Goal of the exercise — Exactly how many lines of the data below include the string "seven"? State the number and nothing more.

Data for this exercise —
|---|
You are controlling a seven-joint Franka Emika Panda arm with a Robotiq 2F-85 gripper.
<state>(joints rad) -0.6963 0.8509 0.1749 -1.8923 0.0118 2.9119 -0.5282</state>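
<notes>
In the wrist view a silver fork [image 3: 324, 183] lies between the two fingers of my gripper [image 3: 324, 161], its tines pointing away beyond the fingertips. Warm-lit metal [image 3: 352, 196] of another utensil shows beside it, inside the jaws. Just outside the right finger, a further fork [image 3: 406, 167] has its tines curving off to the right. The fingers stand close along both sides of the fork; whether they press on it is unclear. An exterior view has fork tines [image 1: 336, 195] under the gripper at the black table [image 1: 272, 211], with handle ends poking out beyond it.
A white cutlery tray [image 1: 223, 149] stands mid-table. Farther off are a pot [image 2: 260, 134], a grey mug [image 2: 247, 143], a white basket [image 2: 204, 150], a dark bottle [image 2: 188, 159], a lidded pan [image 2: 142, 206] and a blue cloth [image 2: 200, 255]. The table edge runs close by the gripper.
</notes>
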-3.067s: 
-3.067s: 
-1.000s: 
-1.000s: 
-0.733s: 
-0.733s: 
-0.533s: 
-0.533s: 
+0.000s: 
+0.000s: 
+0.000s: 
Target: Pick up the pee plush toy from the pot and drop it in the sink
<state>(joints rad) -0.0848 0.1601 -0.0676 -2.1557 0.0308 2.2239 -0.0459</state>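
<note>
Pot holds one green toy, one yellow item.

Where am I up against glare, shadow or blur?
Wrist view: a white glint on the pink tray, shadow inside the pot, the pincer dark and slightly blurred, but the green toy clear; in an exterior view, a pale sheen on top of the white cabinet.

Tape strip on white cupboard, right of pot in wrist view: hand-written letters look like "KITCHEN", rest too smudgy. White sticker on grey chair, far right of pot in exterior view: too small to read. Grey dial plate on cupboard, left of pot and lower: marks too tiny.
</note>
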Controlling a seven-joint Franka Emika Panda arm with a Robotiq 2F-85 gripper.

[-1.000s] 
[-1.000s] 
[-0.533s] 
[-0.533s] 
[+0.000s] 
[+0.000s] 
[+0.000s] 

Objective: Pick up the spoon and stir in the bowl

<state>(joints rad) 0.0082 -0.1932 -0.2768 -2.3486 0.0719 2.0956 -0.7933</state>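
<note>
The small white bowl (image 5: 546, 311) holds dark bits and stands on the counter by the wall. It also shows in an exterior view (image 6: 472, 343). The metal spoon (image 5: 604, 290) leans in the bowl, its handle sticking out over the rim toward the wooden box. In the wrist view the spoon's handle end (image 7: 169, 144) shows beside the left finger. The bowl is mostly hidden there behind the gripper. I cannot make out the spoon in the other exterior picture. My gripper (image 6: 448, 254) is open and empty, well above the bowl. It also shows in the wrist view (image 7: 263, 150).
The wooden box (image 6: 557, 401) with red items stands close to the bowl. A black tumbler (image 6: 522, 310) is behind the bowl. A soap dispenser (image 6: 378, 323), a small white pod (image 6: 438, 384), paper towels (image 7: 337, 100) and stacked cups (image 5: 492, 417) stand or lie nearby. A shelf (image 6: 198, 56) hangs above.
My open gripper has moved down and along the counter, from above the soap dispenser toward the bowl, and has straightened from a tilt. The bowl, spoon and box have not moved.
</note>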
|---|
Solution — 2